# Is anyone running a London Marathon this year?



## bharatb (Jan 16, 2020)

Just curious ... if anyone from this forum is running the London marathon this year?


----------



## MikeyBikey (Jan 16, 2020)

No and I will not be sponsoring anyone either as to much disappears in costs! I would rather give to a charity direct but am wary as many do not use the money they get efficiently!


----------



## bharatb (Jan 16, 2020)

good point re donations.

I was only asking as I am running it for the first time and wondered if anyone had any tips on how best to monitor/ manage our sugar levels during the training and on the day itself.


----------



## Robin (Jan 16, 2020)

One of our regular members @Chris Hobson ran it last year, and posted this account.
https://forum.diabetes.org.uk/boards/threads/the-london-marathon-according-to-hobson.80844/


----------



## MikeyBikey (Jan 16, 2020)

No offence meant. I have never run or walked that far. For insulin users it can be quite tricky. The main thing for you is to follow the training program as it is not something you can tough out! Good luck!


----------



## nonethewiser (Jan 16, 2020)

bharatb said:


> Just curious ... if anyone from this forum is running the London marathon this year?




In spirit my friend.


----------



## MikeyBikey (Jan 16, 2020)

nonethewiser said:


> In spirit my friend.



Ah, the VR marathon!


----------



## MikeyBikey (Jan 16, 2020)

Just remembered Northie had run a few!


----------



## everydayupsanddowns (Jan 16, 2020)

I always fancied taking on the challenge of a marathon, but it was more something I wanted to do for myself, and it felt a little weird effectively ‘committing’ family and friends to provide the cash for a significant fundraising target. 

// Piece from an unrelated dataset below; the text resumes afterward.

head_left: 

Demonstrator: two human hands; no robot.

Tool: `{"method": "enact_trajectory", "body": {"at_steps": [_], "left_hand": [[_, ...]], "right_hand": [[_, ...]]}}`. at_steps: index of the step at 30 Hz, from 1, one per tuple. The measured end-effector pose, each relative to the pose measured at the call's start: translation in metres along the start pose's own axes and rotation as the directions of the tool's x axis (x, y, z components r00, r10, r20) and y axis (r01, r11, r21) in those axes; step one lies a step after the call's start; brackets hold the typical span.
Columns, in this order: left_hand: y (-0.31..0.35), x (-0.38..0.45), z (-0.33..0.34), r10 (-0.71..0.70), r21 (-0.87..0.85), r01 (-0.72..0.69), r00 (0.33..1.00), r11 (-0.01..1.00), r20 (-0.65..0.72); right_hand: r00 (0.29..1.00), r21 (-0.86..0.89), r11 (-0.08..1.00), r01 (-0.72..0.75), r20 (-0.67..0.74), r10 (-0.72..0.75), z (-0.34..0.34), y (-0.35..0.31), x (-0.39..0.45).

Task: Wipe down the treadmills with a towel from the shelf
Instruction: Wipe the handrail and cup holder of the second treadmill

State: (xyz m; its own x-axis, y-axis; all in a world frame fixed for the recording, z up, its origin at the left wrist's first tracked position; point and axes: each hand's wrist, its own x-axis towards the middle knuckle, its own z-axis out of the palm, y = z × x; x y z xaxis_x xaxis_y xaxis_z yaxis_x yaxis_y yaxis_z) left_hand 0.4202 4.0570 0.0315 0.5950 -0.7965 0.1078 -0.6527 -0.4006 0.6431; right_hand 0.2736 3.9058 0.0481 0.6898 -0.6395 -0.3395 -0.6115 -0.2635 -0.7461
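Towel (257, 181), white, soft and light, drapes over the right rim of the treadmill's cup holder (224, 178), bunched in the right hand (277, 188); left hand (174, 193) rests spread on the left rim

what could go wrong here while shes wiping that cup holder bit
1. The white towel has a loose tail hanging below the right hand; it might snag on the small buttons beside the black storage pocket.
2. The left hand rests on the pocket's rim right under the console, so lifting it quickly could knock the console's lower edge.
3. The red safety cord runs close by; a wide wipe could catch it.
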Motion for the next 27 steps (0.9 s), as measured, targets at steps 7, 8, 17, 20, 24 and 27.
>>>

I put entries in for the ‘drawn out of a hat’ ballot for a few years, but never got picked.


----------



## bharatb (Jan 16, 2020)

Robin said:


> One of our regular members @Chris Hobson ran it last year, and posted this account.
> https://forum.diabetes.org.uk/boards/threads/the-london-marathon-according-to-hobson.80844/


Thank you for sharing this - really enjoyed reading the post - funny and very informative.


----------



## bharatb (Jan 16, 2020)

MikeyBikey said:


> No offence meant. I have never run or walked that far. For insulin users it can be quite tricky. The main thing for you is to follow the training program as it is not something you can tough out! Good luck!


Thank you!


----------



## Grannylorraine (Jan 17, 2020)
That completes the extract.